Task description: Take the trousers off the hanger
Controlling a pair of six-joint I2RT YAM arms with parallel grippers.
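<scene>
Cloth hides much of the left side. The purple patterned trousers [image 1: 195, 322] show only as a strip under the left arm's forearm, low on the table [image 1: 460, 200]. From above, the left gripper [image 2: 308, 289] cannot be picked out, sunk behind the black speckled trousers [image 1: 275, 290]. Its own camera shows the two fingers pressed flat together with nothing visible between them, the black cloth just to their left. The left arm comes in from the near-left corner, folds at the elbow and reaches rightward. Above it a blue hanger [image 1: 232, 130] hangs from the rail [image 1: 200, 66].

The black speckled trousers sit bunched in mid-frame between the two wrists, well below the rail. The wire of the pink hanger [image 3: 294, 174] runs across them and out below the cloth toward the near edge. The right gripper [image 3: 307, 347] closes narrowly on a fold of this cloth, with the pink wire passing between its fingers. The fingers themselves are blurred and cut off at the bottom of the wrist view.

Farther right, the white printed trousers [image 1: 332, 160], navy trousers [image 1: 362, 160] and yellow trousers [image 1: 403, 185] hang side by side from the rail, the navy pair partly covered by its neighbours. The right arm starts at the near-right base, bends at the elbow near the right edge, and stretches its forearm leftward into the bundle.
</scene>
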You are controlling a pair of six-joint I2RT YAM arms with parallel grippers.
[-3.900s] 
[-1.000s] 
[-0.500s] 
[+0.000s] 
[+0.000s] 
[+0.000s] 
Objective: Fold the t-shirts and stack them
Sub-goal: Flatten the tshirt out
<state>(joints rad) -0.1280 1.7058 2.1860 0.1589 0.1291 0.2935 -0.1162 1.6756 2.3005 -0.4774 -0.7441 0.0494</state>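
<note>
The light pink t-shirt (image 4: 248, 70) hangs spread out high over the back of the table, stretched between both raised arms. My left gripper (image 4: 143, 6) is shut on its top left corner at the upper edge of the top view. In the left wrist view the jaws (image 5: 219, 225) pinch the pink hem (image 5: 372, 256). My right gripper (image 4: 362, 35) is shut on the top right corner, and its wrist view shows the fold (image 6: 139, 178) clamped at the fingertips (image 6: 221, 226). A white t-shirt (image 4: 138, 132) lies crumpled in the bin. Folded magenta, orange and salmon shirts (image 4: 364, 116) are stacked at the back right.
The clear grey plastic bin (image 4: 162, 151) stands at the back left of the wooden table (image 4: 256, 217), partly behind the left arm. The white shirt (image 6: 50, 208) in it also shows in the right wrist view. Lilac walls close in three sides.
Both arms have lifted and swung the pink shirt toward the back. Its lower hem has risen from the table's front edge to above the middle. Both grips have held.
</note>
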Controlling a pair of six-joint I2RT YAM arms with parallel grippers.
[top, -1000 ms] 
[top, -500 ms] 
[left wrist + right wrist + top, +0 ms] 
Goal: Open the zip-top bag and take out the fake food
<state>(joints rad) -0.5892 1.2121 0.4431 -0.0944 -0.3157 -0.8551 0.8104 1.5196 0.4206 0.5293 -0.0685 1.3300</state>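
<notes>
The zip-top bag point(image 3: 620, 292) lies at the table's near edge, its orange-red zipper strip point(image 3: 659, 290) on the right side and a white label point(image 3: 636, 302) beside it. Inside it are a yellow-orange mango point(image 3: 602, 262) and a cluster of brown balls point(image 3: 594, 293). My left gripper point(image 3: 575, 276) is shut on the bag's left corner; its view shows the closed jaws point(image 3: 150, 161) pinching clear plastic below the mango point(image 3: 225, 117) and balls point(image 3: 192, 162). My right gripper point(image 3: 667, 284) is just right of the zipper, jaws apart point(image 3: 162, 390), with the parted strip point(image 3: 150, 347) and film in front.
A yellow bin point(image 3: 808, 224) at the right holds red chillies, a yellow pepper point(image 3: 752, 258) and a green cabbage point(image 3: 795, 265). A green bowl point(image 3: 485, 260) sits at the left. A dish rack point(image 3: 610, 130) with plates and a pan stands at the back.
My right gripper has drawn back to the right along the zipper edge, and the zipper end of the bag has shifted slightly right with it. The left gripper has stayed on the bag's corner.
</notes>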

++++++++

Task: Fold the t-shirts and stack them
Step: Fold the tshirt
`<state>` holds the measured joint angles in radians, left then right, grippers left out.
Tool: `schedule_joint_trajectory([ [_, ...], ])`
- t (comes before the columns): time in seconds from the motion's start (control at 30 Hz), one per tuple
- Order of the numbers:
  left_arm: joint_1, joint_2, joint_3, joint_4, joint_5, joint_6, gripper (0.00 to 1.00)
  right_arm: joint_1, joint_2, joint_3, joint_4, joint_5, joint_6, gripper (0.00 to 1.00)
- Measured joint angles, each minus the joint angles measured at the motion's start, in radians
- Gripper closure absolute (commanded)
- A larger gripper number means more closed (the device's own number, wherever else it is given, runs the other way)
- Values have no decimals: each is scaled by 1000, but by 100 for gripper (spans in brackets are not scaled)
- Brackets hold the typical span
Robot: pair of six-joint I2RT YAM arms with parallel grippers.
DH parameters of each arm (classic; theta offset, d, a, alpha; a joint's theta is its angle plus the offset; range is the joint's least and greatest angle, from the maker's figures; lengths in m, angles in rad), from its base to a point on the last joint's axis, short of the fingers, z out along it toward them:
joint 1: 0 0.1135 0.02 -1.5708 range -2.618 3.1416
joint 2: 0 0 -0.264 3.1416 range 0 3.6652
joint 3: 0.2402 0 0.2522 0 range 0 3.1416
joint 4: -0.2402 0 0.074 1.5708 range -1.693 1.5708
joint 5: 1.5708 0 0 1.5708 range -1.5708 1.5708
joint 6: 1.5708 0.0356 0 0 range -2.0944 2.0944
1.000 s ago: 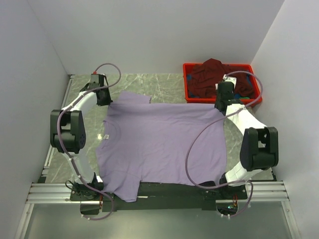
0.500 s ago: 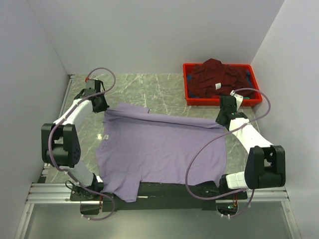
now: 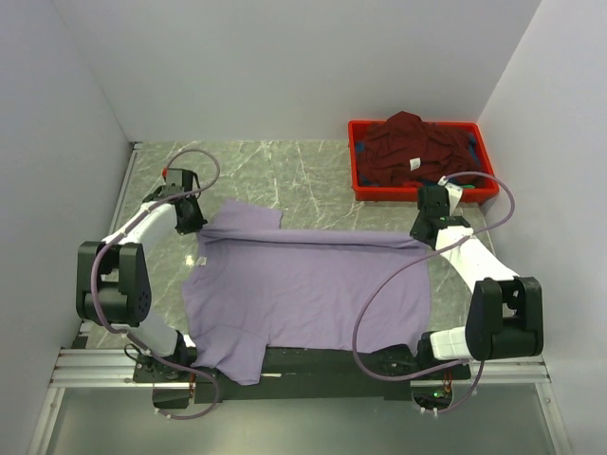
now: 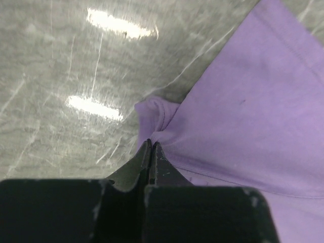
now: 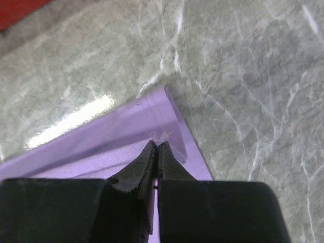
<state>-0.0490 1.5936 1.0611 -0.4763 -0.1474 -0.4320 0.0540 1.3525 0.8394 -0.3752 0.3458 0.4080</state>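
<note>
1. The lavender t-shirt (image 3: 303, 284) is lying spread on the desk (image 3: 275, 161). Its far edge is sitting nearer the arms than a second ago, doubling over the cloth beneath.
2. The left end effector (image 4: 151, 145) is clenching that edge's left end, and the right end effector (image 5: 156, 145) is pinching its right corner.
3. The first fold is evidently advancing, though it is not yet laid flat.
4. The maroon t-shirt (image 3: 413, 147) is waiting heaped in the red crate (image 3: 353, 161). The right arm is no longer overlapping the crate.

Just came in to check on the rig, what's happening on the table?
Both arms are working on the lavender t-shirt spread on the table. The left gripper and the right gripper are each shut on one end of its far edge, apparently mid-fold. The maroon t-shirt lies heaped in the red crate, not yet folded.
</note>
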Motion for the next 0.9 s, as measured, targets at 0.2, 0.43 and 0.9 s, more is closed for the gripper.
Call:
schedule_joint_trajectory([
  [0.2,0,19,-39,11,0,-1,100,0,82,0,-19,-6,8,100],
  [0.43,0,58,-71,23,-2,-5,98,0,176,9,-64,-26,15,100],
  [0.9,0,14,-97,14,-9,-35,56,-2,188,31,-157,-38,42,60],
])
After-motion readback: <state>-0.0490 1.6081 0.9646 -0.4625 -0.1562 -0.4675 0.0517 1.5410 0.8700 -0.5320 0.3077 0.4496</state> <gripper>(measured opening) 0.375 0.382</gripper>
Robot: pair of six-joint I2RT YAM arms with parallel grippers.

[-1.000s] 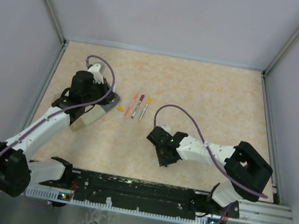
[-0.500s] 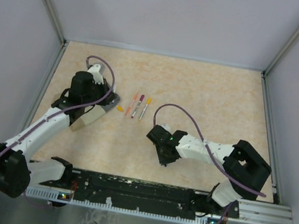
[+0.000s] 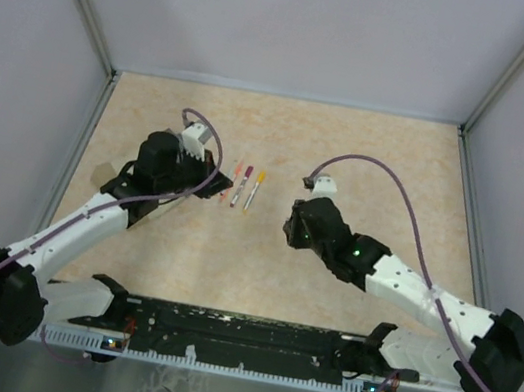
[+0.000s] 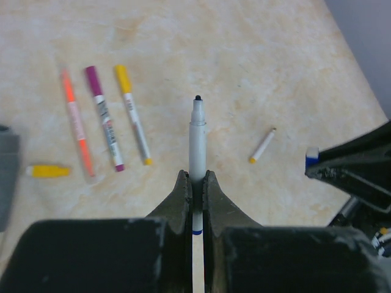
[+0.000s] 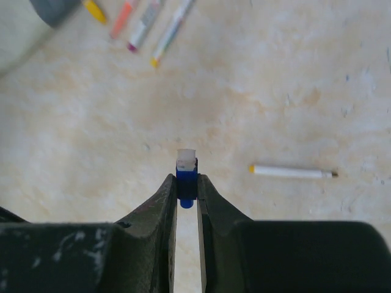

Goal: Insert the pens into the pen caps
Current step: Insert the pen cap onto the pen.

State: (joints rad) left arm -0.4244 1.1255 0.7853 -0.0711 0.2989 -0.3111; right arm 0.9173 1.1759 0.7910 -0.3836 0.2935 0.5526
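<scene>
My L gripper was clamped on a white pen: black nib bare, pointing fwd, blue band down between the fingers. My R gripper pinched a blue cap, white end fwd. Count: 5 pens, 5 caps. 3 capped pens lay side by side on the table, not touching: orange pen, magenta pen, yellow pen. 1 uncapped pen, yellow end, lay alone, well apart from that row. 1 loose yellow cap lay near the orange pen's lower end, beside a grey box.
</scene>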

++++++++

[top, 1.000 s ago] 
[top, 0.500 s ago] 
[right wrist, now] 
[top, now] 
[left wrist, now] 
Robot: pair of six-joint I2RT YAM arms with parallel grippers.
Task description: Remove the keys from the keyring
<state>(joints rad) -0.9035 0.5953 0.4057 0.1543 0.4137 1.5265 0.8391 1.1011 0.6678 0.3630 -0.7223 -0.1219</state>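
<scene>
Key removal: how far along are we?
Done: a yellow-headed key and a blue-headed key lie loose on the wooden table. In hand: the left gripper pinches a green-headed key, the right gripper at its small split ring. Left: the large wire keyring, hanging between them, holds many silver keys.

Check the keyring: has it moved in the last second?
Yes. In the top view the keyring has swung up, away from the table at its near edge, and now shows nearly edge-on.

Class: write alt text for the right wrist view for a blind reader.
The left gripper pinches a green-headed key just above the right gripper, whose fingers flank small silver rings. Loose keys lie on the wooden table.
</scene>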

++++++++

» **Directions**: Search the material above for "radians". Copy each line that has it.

» **Answer space**:
`<state>` holds the measured joint angles in radians, left then right, grippers left out.
- Measured joint angles, each minus the joint angles measured at the motion's start, in radians

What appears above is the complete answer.